Prayer flags can serve a number of purposes.

“Prayer flags are believed to bring about peace, love and compassion in the world. The prayer flags are also believed to generate positive karma for the dead as well as the living,” Pema says.

“Especially, when someone in your family dies, this is done to show respect for the person who has died,” Pema says. “So, a family would go up to the mountains wherever there is a good view and wind direction. They would climb up as far as possible and then install these prayer flags so they could move in the direction of the wind.”

Collecting positive energy

“People believe that these flags accumulate merits and positive energy, and it helps for the person who has died. Also, they believe that it's good for the community, such as getting rid of the obstacles in your life,” Pema says. Mountains are also sites for religious ceremonies. “People make smoke offerings. They go up there, make a fire, make some smoke and pray. Sometimes, people would invite important lamas (spiritual leaders) as well to conduct ceremonies.”

Hiking to the valley of a dying language

The language that Pema studies, Brokpa, is spoken in a valley not far from where he walked to school. “It's a different valley. You cross a mountain in between. There are two main villages, and several smaller villages. One village is one day's walk from my village. The other one is about three days’ walk from my village.”

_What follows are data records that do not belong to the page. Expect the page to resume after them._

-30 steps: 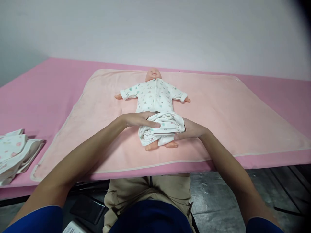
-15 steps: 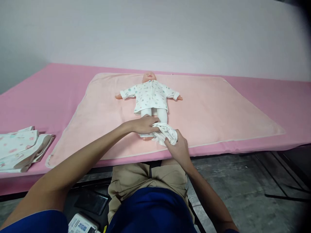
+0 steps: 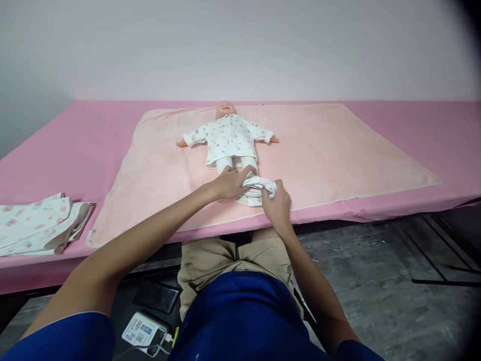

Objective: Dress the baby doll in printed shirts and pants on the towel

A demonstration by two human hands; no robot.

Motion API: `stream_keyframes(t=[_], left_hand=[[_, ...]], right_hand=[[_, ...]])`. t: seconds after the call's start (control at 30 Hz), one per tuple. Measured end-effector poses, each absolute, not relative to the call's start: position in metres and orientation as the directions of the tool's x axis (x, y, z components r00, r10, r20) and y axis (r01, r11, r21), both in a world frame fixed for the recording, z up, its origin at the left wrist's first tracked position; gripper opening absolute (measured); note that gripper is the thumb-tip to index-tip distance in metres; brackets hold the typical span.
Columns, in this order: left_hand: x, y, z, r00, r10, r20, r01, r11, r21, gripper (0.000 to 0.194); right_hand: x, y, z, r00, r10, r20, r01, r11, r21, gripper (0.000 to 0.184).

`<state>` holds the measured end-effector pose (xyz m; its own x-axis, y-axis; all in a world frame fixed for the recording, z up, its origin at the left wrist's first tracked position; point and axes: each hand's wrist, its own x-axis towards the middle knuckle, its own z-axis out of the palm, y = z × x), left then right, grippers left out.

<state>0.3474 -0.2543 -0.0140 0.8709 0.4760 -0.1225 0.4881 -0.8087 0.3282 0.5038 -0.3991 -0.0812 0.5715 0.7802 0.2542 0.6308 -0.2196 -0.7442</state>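
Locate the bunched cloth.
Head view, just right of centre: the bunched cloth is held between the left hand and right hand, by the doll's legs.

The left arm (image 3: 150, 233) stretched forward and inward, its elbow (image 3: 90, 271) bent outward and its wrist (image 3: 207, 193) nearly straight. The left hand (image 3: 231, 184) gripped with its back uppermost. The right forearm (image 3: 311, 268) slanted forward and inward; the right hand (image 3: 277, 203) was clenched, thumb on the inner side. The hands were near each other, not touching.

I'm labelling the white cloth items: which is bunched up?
The cloth gripped by the left hand and right hand, at the doll's legs; the jacket lies spread, the pile folded.
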Motion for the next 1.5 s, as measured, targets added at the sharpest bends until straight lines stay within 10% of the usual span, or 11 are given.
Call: stream_keyframes(t=[0.47, 0.63, 1.1, 1.5], left_hand=[[0.331, -0.249, -0.026, 0.833, 0.554, 0.007, 0.45, -0.684, 0.574, 0.037], [0.33, -0.254, -0.021, 0.844, 0.535, -0.038, 0.482, -0.727, 0.488, 0.043], [0.327, -0.248, -0.027, 0.774, 0.629, 0.078, 0.21, -0.371, 0.905, 0.043], [0.316, -0.242, -0.024, 0.736, 0.655, 0.169, 0.325, -0.562, 0.76, 0.034]], right_hand=[[0.55, -0.386, -0.073, 0.14, 0.977, -0.16, 0.146, -0.18, -0.973, 0.035], [0.557, -0.384, -0.062, 0.009, 0.968, -0.25, 0.243, -0.245, -0.939, 0.034], [0.543, -0.374, -0.053, -0.037, 0.982, -0.187, 0.008, -0.187, -0.982, 0.045], [0.585, -0.328, -0.041, -0.133, 0.988, 0.076, 0.387, 0.122, -0.914, 0.036]])
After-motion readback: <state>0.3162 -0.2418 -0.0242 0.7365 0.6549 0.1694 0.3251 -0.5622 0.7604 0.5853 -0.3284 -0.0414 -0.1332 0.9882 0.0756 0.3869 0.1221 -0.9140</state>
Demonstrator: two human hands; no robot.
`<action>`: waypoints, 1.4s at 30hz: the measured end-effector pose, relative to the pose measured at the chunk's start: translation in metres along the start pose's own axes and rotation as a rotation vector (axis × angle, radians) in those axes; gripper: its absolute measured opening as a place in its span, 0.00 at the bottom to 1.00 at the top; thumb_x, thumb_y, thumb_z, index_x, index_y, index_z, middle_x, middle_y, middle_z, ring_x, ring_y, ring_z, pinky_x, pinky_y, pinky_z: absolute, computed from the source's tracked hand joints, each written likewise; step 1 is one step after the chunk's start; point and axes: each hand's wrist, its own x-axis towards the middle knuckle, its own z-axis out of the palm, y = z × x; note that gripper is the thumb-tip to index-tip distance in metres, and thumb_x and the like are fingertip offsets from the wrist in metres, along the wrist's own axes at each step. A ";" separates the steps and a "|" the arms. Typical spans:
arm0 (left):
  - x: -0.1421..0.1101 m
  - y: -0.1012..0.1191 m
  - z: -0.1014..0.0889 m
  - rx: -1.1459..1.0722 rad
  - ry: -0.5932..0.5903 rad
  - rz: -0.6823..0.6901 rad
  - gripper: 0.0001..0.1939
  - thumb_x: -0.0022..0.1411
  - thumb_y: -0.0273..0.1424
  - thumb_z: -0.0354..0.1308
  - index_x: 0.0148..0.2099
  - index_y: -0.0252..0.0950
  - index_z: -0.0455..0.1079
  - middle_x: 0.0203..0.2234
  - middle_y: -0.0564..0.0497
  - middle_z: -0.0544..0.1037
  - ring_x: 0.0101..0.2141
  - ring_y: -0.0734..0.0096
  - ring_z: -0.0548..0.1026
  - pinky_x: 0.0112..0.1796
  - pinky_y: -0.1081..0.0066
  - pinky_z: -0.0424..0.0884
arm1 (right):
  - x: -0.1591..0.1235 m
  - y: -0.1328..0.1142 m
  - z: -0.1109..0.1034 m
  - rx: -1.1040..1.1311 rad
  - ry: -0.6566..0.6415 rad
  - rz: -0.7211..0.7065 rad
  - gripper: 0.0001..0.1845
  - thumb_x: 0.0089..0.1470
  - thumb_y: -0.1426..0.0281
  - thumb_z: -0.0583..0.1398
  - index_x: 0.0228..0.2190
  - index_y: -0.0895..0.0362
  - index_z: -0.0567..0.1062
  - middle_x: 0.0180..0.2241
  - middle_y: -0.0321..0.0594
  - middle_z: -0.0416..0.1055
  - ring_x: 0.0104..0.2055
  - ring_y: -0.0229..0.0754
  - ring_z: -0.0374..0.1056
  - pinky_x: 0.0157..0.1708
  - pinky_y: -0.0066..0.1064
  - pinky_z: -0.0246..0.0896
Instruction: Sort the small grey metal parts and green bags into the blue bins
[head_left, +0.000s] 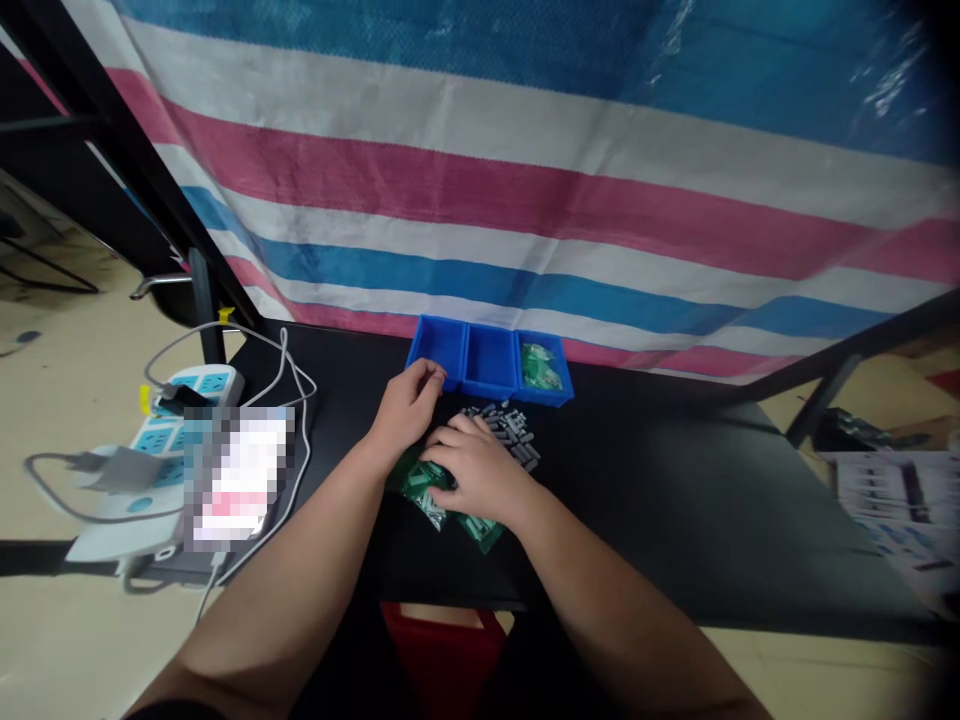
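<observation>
My left hand is at the front of a blue three-part bin, by its left compartment. Its fingers are curled together, and whatever they may pinch is hidden. Palm down, my right hand lies with fingers spread over small green plastic bags and the near edge of a loose heap of grey plugs. The bags hold small pale pieces. More clear and green packets sit in the bin's right compartment; the left and middle ones show bare blue floors.
A white power strip with plugs and cables lies at the table's left, beside a blurred-out phone. A striped tarp hangs behind the black table. Below the front edge is a red stool.
</observation>
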 end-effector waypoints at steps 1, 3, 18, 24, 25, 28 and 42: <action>0.000 0.000 0.000 0.004 0.000 0.001 0.09 0.68 0.35 0.51 0.39 0.38 0.71 0.28 0.54 0.75 0.31 0.69 0.73 0.35 0.72 0.67 | 0.001 -0.001 0.003 -0.008 0.010 0.010 0.14 0.52 0.65 0.68 0.42 0.53 0.80 0.42 0.42 0.76 0.48 0.50 0.61 0.50 0.44 0.54; 0.000 -0.001 0.000 0.010 0.007 0.001 0.09 0.68 0.35 0.52 0.39 0.38 0.71 0.28 0.54 0.75 0.31 0.69 0.74 0.35 0.71 0.67 | 0.002 -0.003 0.006 -0.017 0.034 0.009 0.10 0.53 0.67 0.66 0.39 0.54 0.80 0.39 0.41 0.76 0.47 0.50 0.61 0.49 0.44 0.54; 0.004 -0.002 -0.004 -0.033 0.119 -0.026 0.09 0.66 0.36 0.53 0.37 0.37 0.71 0.27 0.54 0.72 0.29 0.71 0.70 0.33 0.72 0.64 | 0.003 0.008 0.006 0.031 0.128 0.032 0.18 0.55 0.67 0.66 0.49 0.52 0.76 0.52 0.43 0.75 0.61 0.54 0.57 0.59 0.49 0.50; 0.005 -0.001 -0.006 -0.021 0.120 -0.036 0.10 0.66 0.37 0.53 0.37 0.37 0.71 0.27 0.54 0.72 0.29 0.70 0.70 0.33 0.73 0.65 | 0.023 0.004 0.026 -0.060 0.166 0.145 0.08 0.55 0.72 0.63 0.40 0.53 0.77 0.40 0.40 0.77 0.53 0.49 0.62 0.60 0.48 0.47; 0.005 -0.001 -0.006 -0.021 0.122 -0.038 0.10 0.66 0.37 0.53 0.37 0.37 0.71 0.26 0.54 0.72 0.29 0.70 0.70 0.32 0.73 0.65 | 0.025 0.004 0.026 -0.071 0.174 0.151 0.07 0.55 0.72 0.63 0.38 0.53 0.77 0.38 0.40 0.77 0.52 0.49 0.63 0.60 0.48 0.46; 0.005 -0.001 -0.008 -0.033 0.139 -0.030 0.10 0.66 0.37 0.54 0.37 0.37 0.71 0.27 0.54 0.72 0.29 0.71 0.70 0.32 0.73 0.65 | 0.025 0.004 0.024 -0.069 0.226 0.157 0.04 0.56 0.73 0.62 0.35 0.54 0.76 0.34 0.40 0.76 0.49 0.48 0.65 0.59 0.46 0.49; 0.003 0.001 -0.007 -0.053 0.167 -0.009 0.09 0.65 0.37 0.56 0.38 0.37 0.72 0.27 0.55 0.71 0.29 0.71 0.68 0.33 0.73 0.64 | -0.033 0.124 -0.027 0.020 0.967 0.704 0.12 0.58 0.67 0.57 0.43 0.57 0.73 0.42 0.50 0.75 0.46 0.52 0.70 0.51 0.46 0.63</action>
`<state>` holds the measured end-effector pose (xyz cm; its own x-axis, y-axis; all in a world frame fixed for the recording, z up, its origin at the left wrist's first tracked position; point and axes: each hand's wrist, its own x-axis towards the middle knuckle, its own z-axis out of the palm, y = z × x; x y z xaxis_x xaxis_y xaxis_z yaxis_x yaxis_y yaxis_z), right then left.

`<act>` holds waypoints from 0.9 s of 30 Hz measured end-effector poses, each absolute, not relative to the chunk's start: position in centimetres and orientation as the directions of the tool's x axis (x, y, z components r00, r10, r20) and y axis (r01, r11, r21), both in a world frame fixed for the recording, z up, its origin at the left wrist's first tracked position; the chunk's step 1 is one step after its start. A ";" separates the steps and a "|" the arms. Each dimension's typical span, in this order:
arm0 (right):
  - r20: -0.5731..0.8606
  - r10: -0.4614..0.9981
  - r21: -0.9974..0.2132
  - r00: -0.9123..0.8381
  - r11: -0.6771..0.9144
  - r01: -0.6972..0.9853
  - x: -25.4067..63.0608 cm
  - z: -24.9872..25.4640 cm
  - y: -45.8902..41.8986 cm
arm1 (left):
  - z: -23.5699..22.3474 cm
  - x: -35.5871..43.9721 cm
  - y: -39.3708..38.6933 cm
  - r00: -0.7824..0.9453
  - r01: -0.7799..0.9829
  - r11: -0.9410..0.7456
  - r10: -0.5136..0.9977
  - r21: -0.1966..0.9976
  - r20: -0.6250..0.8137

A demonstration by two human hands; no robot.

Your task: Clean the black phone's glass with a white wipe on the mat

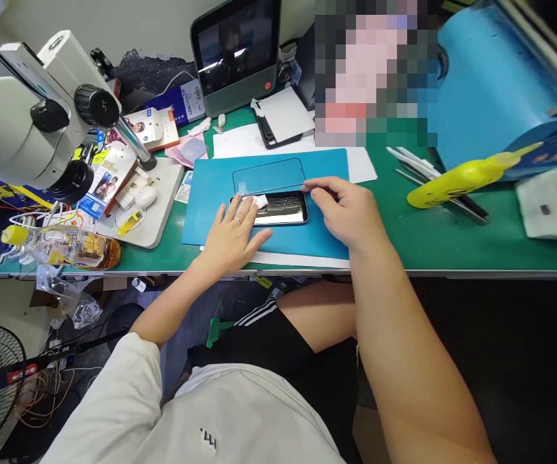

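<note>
A black-framed smartphone [285, 207] lies flat on a blue mat [210, 187], its glossy face showing bright reflections. Under the bent fingertips of my left hand [232, 235], a small white cloth [260, 201] is held down against the phone's left part. The thumb stands apart, and a ring is on one finger. My right hand [348, 209] is closed at the phone's upper right corner, index finger and thumb reaching to its edge; the exact contact is partly hidden. Just beyond the phone lies a clear, black-edged glass panel [268, 174].
A microscope [60, 116] overhangs the left side, above boxes and a bottle [66, 247]. At the back stand a screen [237, 48] and a phone under white card [285, 116]. On the right lie tweezers [416, 164], a yellow squeeze bottle [466, 180] and a blue machine [495, 90].
</note>
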<state>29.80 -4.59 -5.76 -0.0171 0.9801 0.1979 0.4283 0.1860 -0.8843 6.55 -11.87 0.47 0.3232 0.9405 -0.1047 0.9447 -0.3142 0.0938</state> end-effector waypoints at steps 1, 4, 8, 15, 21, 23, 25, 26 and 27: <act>0.207 0.978 -0.883 -0.015 0.193 0.427 29.7 -5.7 -4.6 | 0.4 6.8 -11.6 0.326 0.943 -0.317 0.940 0.097 -0.096; 0.220 0.975 -0.887 -0.016 0.207 0.412 29.6 -5.3 -4.4 | 0.2 7.3 -12.0 0.322 0.944 -0.315 0.945 0.101 -0.064; 0.207 0.978 -0.887 -0.034 0.202 0.415 29.7 -5.2 -4.2 | 0.0 6.4 -14.5 0.328 0.941 -0.323 0.944 0.101 -0.043; 0.227 0.972 -0.863 -0.062 0.230 0.450 29.8 -5.2 -4.2 | -0.2 5.9 -12.7 0.274 0.958 -0.265 0.959 0.113 -0.071; 0.223 0.973 -0.872 -0.059 0.227 0.433 29.7 -5.1 -4.2 | -0.5 6.4 -14.4 0.266 0.960 -0.261 0.963 0.098 -0.046; 0.222 0.974 -0.874 -0.054 0.223 0.432 29.7 -5.2 -4.1 | -0.5 6.1 -14.1 0.274 0.958 -0.268 0.961 0.101 -0.047; 0.220 0.974 -0.874 -0.051 0.220 0.433 29.8 -5.2 -4.1 | -0.3 5.8 -12.9 0.264 0.960 -0.257 0.963 0.114 -0.046; 0.217 0.975 -0.875 -0.050 0.217 0.432 29.8 -5.2 -4.1 | -0.3 5.7 -12.2 0.261 0.959 -0.254 0.964 0.124 -0.047; 0.213 0.976 -0.877 -0.048 0.212 0.432 29.7 -5.2 -4.1 | -0.2 5.7 -11.8 0.261 0.959 -0.253 0.964 0.131 -0.048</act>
<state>29.73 -4.07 -5.21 -0.0484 0.9760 0.2125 0.4318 0.2123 -0.8766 5.70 -11.75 -0.25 0.2606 0.9642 -0.0483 0.9586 -0.2525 0.1314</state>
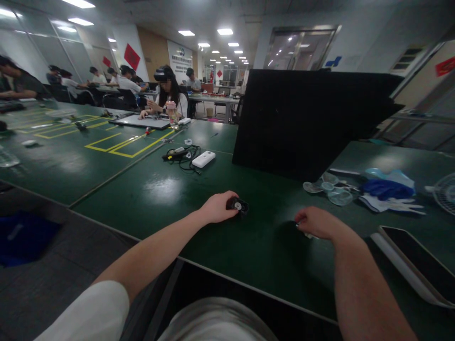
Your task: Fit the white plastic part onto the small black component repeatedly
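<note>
My left hand (219, 207) is closed around a small black part with a pale round disc (239, 206), held at the middle of the green table (263, 237). Its far side stays hidden behind my fingers. Further right, my right hand (317, 221) is low over the tabletop with the fingertips pinched together. A tiny dark and silvery bit shows at those fingertips, too small to name. Beneath that hand a small pale piece (309, 235) peeks out, mostly covered.
A large black panel (302, 123) stands across the table ahead. Clear plastic cups (339, 195), blue and white gloves (389, 189), a fan (444, 194) and a tablet-like device (419, 260) lie right. A white power bank (204, 159) and cables lie left. Across sits another person (170, 94).
</note>
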`<state>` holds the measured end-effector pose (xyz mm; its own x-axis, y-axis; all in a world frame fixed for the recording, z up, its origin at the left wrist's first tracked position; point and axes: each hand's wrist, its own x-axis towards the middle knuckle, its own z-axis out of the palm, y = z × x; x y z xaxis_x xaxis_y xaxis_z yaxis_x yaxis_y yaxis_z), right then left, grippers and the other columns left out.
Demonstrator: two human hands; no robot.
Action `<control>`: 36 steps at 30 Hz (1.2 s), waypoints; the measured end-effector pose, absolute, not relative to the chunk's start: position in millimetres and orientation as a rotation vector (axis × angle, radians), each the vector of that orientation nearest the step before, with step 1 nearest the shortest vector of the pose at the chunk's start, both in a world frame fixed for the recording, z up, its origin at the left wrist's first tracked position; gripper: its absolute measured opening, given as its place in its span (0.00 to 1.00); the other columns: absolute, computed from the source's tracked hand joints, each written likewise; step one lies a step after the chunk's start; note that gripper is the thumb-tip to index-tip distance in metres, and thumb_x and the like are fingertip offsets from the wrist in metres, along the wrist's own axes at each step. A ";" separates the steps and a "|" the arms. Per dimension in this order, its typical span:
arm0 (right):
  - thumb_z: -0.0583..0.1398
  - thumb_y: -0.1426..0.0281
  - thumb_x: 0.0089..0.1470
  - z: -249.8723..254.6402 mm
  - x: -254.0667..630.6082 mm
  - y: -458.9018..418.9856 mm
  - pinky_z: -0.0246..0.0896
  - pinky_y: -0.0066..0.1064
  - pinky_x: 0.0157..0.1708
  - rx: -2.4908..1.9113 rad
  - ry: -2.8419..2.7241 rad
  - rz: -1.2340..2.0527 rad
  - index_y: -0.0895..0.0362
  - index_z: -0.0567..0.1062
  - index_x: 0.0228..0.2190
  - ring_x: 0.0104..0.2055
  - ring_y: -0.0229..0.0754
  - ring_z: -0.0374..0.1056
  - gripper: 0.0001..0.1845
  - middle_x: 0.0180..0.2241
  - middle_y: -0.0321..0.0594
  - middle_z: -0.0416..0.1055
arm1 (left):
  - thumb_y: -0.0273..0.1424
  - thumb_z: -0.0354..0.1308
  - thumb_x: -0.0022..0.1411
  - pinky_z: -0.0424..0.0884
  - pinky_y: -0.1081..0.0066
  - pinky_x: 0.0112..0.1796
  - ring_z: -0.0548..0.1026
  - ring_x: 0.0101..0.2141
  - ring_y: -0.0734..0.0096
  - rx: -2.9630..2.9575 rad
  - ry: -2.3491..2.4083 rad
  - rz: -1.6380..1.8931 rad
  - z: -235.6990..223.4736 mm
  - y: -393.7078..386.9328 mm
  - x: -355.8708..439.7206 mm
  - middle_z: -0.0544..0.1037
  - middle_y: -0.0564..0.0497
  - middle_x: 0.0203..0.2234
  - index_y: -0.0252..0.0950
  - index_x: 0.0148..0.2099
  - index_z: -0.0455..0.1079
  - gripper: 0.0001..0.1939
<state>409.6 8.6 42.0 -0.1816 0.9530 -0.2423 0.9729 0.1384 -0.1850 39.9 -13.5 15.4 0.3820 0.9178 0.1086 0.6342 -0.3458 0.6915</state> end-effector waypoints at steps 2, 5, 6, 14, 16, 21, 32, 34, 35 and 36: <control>0.63 0.69 0.48 44.0 403.7 9.6 0.69 0.34 0.36 1.930 2.364 -0.603 0.56 0.83 0.38 0.34 0.46 0.77 0.14 0.34 0.42 0.81 | 0.35 0.64 0.58 0.74 0.65 0.47 0.79 0.45 0.63 2.098 1.305 0.686 14.6 -13.3 39.4 0.79 0.50 0.46 0.43 0.58 0.67 0.25; 0.60 0.65 0.53 53.1 381.5 3.4 0.70 0.34 0.36 1.952 2.528 -0.775 0.55 0.81 0.44 0.35 0.45 0.76 0.18 0.36 0.42 0.81 | 0.35 0.64 0.59 0.74 0.65 0.47 0.79 0.45 0.63 2.098 1.281 0.693 14.8 -14.2 39.0 0.79 0.50 0.46 0.43 0.58 0.67 0.24; 0.59 0.65 0.54 56.0 370.8 -0.2 0.70 0.35 0.38 1.977 2.616 -0.811 0.54 0.81 0.44 0.36 0.45 0.76 0.18 0.37 0.41 0.81 | 0.35 0.64 0.59 0.74 0.65 0.47 0.79 0.45 0.63 2.099 1.277 0.691 15.1 -14.8 39.2 0.79 0.50 0.46 0.43 0.58 0.67 0.25; 0.61 0.64 0.56 47.0 296.8 -21.2 0.71 0.38 0.41 1.913 3.252 -0.860 0.55 0.81 0.36 0.39 0.45 0.75 0.11 0.40 0.43 0.78 | 0.36 0.64 0.57 0.75 0.66 0.45 0.79 0.41 0.64 2.172 1.281 0.680 14.0 -17.6 45.4 0.80 0.51 0.44 0.43 0.57 0.68 0.25; 0.61 0.65 0.57 41.8 293.1 -22.2 0.71 0.38 0.41 1.865 3.323 -0.799 0.55 0.81 0.36 0.39 0.45 0.75 0.10 0.40 0.43 0.78 | 0.36 0.64 0.57 0.75 0.66 0.45 0.79 0.41 0.64 2.189 1.278 0.692 13.7 -18.0 46.9 0.80 0.51 0.43 0.43 0.57 0.68 0.25; 0.59 0.67 0.59 39.3 293.5 -23.6 0.72 0.40 0.45 1.726 3.393 -0.683 0.54 0.81 0.37 0.42 0.45 0.74 0.10 0.41 0.42 0.78 | 0.37 0.65 0.57 0.74 0.65 0.45 0.79 0.41 0.63 2.192 1.296 0.694 14.5 -18.9 49.0 0.80 0.51 0.42 0.43 0.56 0.69 0.24; 0.57 0.70 0.60 49.6 288.3 -34.3 0.71 0.39 0.45 1.509 3.341 -0.414 0.52 0.80 0.39 0.42 0.45 0.74 0.10 0.41 0.41 0.78 | 0.38 0.65 0.57 0.69 0.60 0.54 0.78 0.44 0.61 2.259 1.314 0.696 14.1 -17.6 51.4 0.80 0.51 0.45 0.43 0.55 0.69 0.24; 0.57 0.70 0.60 51.8 288.3 -35.9 0.70 0.38 0.46 1.507 3.341 -0.375 0.52 0.79 0.40 0.43 0.44 0.74 0.10 0.42 0.40 0.78 | 0.38 0.65 0.57 0.65 0.57 0.58 0.78 0.45 0.61 2.274 1.311 0.689 14.3 -17.7 52.0 0.80 0.51 0.46 0.42 0.56 0.69 0.24; 0.57 0.71 0.60 52.4 288.0 -36.6 0.70 0.38 0.46 1.501 3.337 -0.363 0.52 0.79 0.40 0.43 0.44 0.74 0.10 0.42 0.40 0.78 | 0.37 0.64 0.57 0.63 0.56 0.60 0.78 0.46 0.61 2.281 1.307 0.688 14.3 -17.9 52.2 0.80 0.51 0.46 0.42 0.56 0.68 0.24; 0.57 0.71 0.60 52.6 287.6 -37.2 0.70 0.38 0.46 1.487 3.327 -0.355 0.52 0.79 0.39 0.43 0.44 0.74 0.10 0.42 0.40 0.78 | 0.38 0.64 0.57 0.62 0.55 0.60 0.78 0.46 0.60 2.288 1.302 0.688 14.4 -18.1 52.3 0.80 0.51 0.46 0.42 0.56 0.68 0.24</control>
<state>287.6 -37.2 52.6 -0.5597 0.7376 0.3778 0.6413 0.6742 -0.3662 52.3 -18.1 14.4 0.4400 0.8728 0.2111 0.6664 -0.4750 0.5747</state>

Even though the villages are not very far away, as the crow flies, Pema had no knowledge of this language before he started his research. “I didn’t speak that language, because is totally distinct from my native language. And interestingly, all the speakers of the language that I am studying, almost 100 per cent of them, speak my language.” This is, Pema explains, why his work is so important: to preserve an endangered language of the mountains of Bhutan.

Diversity matters – not only when it comes to languages

In English, 'Brokpa' means ‘highlander’. Pema Wangdi is currently working on a comprehensive grammar of Brokpa, which is a Tibeto-Burman language that is spoken by about 5,000 people in Sakteng and Merak, two villages in Eastern Bhutan.